■ Prompt
Throughout the listing below, copy each line containing "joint".

Recorded information: Begin

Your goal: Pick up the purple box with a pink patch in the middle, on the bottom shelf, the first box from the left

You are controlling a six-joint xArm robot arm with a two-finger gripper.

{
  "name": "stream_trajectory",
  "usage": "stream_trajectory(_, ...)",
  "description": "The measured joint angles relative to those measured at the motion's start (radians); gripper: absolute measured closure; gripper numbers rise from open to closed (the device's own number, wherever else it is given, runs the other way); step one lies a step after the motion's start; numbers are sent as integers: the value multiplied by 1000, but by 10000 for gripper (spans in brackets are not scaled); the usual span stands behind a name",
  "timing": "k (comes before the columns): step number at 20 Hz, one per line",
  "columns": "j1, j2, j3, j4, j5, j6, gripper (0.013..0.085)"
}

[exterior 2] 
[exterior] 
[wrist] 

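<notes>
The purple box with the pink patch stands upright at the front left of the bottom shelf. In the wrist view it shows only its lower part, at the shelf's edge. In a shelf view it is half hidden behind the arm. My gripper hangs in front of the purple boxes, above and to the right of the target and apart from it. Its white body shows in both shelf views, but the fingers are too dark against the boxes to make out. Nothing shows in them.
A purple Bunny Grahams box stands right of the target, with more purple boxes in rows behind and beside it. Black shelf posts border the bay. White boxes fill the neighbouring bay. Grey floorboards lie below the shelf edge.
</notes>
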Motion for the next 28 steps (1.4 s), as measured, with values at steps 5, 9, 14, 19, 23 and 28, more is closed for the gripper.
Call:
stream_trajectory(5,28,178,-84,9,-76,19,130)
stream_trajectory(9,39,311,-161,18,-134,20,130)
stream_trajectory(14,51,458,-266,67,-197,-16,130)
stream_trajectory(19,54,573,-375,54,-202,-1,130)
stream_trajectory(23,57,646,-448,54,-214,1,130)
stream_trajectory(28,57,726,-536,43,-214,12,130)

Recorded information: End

■ Expected output
You are controlling a six-joint xArm robot arm with a two-finger gripper.
  "description": "The measured joint angles relative to those measured at the motion's start (radians); gripper: absolute measured closure; gripper numbers rise from open to closed (the device's own number, wherever else it is given, runs the other way); step one lies a step after the motion's start; numbers are sent as integers: the value multiplied by 1000, but by 10000 for gripper (spans in brackets are not scaled); the usual span stands behind a name",

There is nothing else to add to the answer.